Eu também acho um erro limitar aos acadêmicos, principalmente porque tem muito conflito de ego nas instituições, mas prefiro restringir àqueles que tem conhecimento teórico sobre o assunto para emitir uma opinião com mais propriedade sobre os livros.
Penso que é uma questão do profissional que você busca pra coisas específicas. Se teu carro quebra, ou você quer uma opinião bem construída sobre o assunto, você vai procurar ou alguém que entende muito de mecânica, ou um mecânico que trabalha há anos nisso, não vai perguntar pra sua avó, por exemplo.
Assim como, se você quiser fazer uma boa faxina na casa e não sabe que produto utilizar, ou quer fazer aquela comidinha gostosa fodona, a autoridade que você vai buscar é a sua avó, que há anos entende disso, ou então um estudado no assunto sobre produtos de limpeza ou gastronomia.
A questão aqui é que quando se resenha apenas como um leitor, você se limita ao seu gosto particular e mesquinho. É a inundação eminente do grande mar que é a literatura que o leitor acaba se sujeitando como Bloom diz no Angústia da Influência.
Além disso, a maioria dos leitores comuns (que são a imensa maioria dos resenhistas de blogs) não entende uma poesia bem construída como, por exemplo, Maçã do Manuel Bandeira:
Por um lado te vejo como um seio murcho
Pelo outro como um ventre de cujo umbigo pende ainda o cordão placentário
És vermelha como o amor divino.
Dentro de ti em pequenas pevides
Palpita a vida prodigiosa
Infinitamente
E quedas tão simples
Ao lado de um talher
Num quarto pobre de hotel.
Ou então esse poema, chamado Os Príncipes:
Tudo é inexistente, disseram os príncipes deitados na areia.
E veio o grande pálio aberto e se estendeu sobre o céu sem manchas.
Destroços, ruínas, podridões ameaçavam desabar.
E veio o lírio boiando brando e manso.
O mar ficou alto e agressivo,
Os barqueiros cantaram remando.
E tudo se encaminhou implacavelmente para a noite mais próxima.
Tudo é inexistente, disseram os príncipes deitados na areia;
Ninguém atingirá a última noite,
Porque virão sempre outras noites
E os mesmos pássaros ficarão espalmados no ar.
Mas os barqueiros tinham sêde
E correram com os príncipes.
Mas os barqueiros tinham fome e mataram os príncipes.
O lírio veio boiando docemente
E era a filha do rei
E era a única irmã dos príncipes mortos.
E o lírio ficou no sangue dos mortos como a gota de orvalho na rosa nascida.
Os barqueiros ficaram escravos do lírio
E o seguem de joelhos chorando no deserto.
Poesia é o maior grau de elaboração linguística que existe.

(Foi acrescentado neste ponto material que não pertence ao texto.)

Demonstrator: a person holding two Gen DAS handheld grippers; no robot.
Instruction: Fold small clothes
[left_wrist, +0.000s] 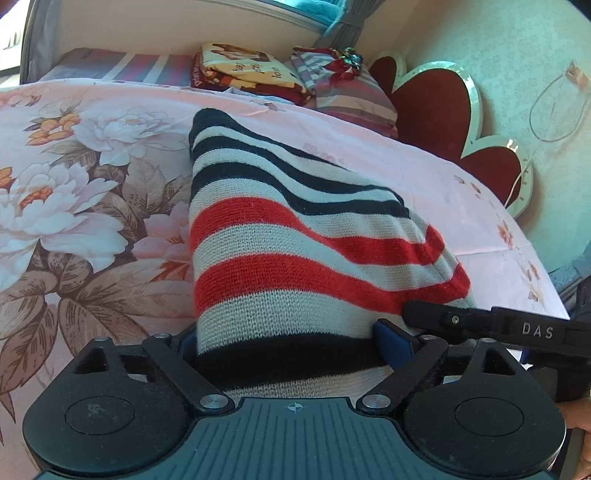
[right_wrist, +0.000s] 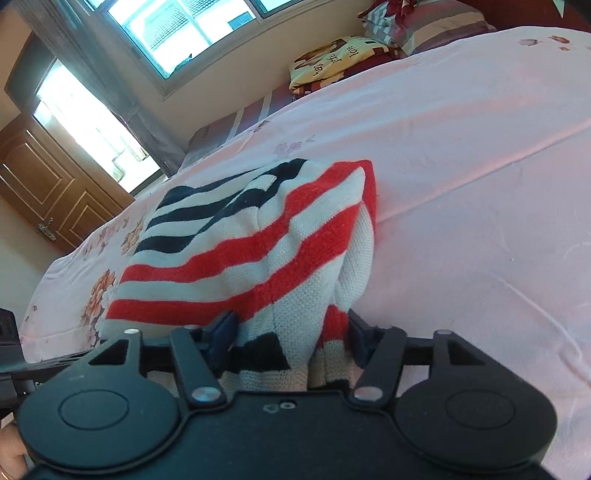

Dessa forma, alguém que não entende poesia (ou não se sensibiliza com uma que seja), não está realmente apto a escrever sobre qualquer coisa literária.
Esse lance de absolutamente tudo ser de qualidade é justamente porque a imensa maioria não consegue fazer uma crítica, pois se baseia apenas na pouca experiência de leitor para escrever.
Como eu disse, a maioria se baseia nas experiências do Ensino Médio ou em fontes mais duvidosas como o gosto pessoal. Isso acaba caindo em declarações como essa de que Madame Bovary não é nada mais que um bom estudo sobre a sociedade e passa longe de ser obra de arte. Quando que é bem o contrário disso.
Como eu já falei diversas vezes em diversos lugares, o estudo da Arte é objetivo (por mais subjetivo que seja) já faz algum tempo, por isso é necessário um bocado de experiência pra se elaborar uma resenha decente.
Como eu já disse: ou você estuda alguns anos a fio em alguma universidade, ou você estuda por conta própria e vá ler a maioria dos clássicos literários.
Saber o enredo da maioria dos livros clássicos não lhe garante a experiência da obra porque a maioria desconhece técnicas narrativas, metrificação e coisas parecidas empregadas em sua composição.
Se a obra de arte, para ser criada, tem necessidade de elaboração contínua e incansável, por que os textos sobre elas não devem ter o mesmo nível de estudo?
Qualquer um pode palpitar e mostrar seus gostos, mas só os mais estudados podem estabelecer uma boa relação de causa e consequência relacionados dentro da obra.